Periodic Reporting for period 1 - ROBUST-6G (SmaRt, AutOmated, and ReliaBle SecUrity Service PlaTform for 6G)
Berichtszeitraum: 2024-01-01 bis 2024-12-31
ROBUST-6G's main objectives:
1. Analysis of anticipated 6G architecture and scenarios, identification, and characterization of the threat landscape in an AI-driven 6G Networks.
2. To develop a holistic E2E 6G security architecture with inherent AI functionalities that will seamlessly integrate different functions in a heterogenous network environment.
3. Development of robust, sustainable (in terms of energy efficiency), explainable, effective (in terms of performance) and preserving privacy AI-driven security functionalities.
4. Automatic, zero-touch, security, and resource management for trusted and certified services among multiple stakeholders in distributed dynamic scenarios.
5. AI/ML-enabled smart techniques to detect and mitigate physical layer attacks on network and user devices and to propose novel physical layer security schemes for demanding scenarios, taking into account new radio technologies for 6G.
6. Validate the ROBUST-6G innovations through three use case scenarios.
* The initial threat analysis in D2.1 has been expanded to include specific prevention and mitigation mechanisms for threats targeting AI/ML, detailed in Deliverable 3.1 Threat Assessment and Prevention Report.
* For the identified physical layer threats in D2.1 relevant datasets have been reviewed and mapped to the corresponding threats for future research activities in D5.1.
* Generated a consolidated high-level architecture of ROBUST-6G where principal functionalities, services, and components are depicted. The high-level architecture offers a summary of the technologies planned for development in the project and outlines the system’s goal of achieving comprehensive AI-driven security in the envisioned 6G networks. This study has been documented in Deliverable 2.2 Use Cases, Requirements, ROBUST-6G Initial Architecture and Initial ROBUST-6G Dataspace.
* A critical component for managing and processing the substantial data volumes generated in a 6G environment, Data Fabric has been incorporated with advanced security mechanisms, such as fine-grained access control using tools like Open Policy Agent (OPA) and Keycloak.
* A decentralized federated learning framework has been developed for privacy-preserving ML, with efforts focusing on robustness against adversarial attacks and implementing privacy-preserving measures such as homomorphic encryption.
* The functional architecture of the ROBUST-6G Zero-Touch Security Platform has been designed.
* A comprehensive validation framework, outlining methodologies such as scenario-based testing, KPI-driven validation, and incremental integration have been introduced Deliverable D6.1.
* Collected testbed data to support experimental designs and validation strategies, with an emphasis on establishing parameters for evaluating use case components.
* A novel data poisoning and inference attacks on the fully DFL systems with the use of the Layerwise Relevance Propagation (LRP) technique.

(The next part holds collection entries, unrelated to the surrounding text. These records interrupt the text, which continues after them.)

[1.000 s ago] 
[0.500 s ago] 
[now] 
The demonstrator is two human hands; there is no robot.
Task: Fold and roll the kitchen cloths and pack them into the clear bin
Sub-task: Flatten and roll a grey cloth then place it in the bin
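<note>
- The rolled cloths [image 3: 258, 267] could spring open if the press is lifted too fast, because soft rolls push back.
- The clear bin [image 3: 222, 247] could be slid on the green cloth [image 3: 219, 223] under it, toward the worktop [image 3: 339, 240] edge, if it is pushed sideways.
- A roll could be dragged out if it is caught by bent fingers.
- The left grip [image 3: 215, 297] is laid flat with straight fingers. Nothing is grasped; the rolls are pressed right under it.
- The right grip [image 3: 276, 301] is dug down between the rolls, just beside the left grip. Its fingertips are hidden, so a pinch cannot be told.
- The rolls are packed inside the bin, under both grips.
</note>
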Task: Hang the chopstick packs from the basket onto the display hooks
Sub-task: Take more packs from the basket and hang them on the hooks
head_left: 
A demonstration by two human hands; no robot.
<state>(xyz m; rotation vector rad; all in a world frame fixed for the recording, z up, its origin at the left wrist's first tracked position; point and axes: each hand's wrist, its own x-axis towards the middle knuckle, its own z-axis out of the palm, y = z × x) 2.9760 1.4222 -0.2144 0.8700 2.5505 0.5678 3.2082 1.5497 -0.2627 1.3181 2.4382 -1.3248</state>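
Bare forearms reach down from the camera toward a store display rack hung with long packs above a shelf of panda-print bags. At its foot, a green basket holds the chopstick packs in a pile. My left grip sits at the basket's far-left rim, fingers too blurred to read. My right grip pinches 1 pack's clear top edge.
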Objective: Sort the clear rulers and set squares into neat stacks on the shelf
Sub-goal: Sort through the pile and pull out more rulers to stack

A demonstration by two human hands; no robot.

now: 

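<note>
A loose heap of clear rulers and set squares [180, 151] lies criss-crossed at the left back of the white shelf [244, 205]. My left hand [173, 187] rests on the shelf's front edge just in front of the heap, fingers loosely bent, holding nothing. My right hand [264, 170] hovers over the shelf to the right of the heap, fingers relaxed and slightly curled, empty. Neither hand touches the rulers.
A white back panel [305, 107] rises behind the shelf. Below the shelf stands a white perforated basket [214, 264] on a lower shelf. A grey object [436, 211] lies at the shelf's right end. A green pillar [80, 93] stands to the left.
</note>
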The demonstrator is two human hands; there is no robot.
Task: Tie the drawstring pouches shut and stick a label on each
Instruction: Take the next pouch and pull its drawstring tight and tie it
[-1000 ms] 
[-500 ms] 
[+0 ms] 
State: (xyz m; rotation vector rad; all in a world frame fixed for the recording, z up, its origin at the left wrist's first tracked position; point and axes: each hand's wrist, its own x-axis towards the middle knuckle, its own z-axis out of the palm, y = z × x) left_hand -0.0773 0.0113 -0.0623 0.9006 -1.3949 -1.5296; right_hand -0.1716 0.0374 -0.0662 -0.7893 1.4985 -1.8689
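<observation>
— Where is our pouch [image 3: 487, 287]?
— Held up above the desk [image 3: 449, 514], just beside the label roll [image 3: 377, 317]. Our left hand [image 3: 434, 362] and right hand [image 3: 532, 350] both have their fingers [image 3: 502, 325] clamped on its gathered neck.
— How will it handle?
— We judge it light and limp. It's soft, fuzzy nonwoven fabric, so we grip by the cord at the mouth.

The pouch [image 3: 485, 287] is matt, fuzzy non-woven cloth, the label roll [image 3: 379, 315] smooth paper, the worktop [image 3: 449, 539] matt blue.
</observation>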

* DRACO, a novel method for decentralized asynchronous Stochastic Gradient Descent (SGD) over row-stochastic gossip wireless networks by leveraging continuous communication.
* A peer-to-peer federated learning python-based program where homomorphic encryption is integrated to protect model updates against privacy attacks.
* A novel method for characterizing and enhancing the trustworthiness of a prediction in anomaly detection in IDS before its evaluation.
* A regularization technique for XAI, leveraging SHIELD (Selective Hidden Input Evaluation for Learning Dynamics), a regularization family designed to improve model quality
* A Security Orchestrator (Z-SO) that integrates with various orchestration levels to manage AI/ML-enabled security services in a cloud and edge environment.
* A semantics-aware approach to remote estimation of Markov sources by integrating the Age of Missed Alarm (AoMA) and Age of False Alarm (AoFA) metrics
* An adaptive threat mitigation method at the PHY, incorporating AoA as an inout feature in a trust and reputation management (TRM) module to dynamically adapt trustworthiness metrics.
* A new metric, Age of Consecutive Error (AoCE), to prioritize the timely detection and resolution of critical errors
* A novel challenge-response PLA (CR-PLA) mechanism for a cellular system that leverages the reconfigurability property of a reconfigurable intelligent surface (RIS) in an authentication mechanism.
* A new attack against challenge response physical layer authentication (CR-PLA) with intelligent RISs.
* A cross-layer trust and reputation management framework in 6G has been proposed.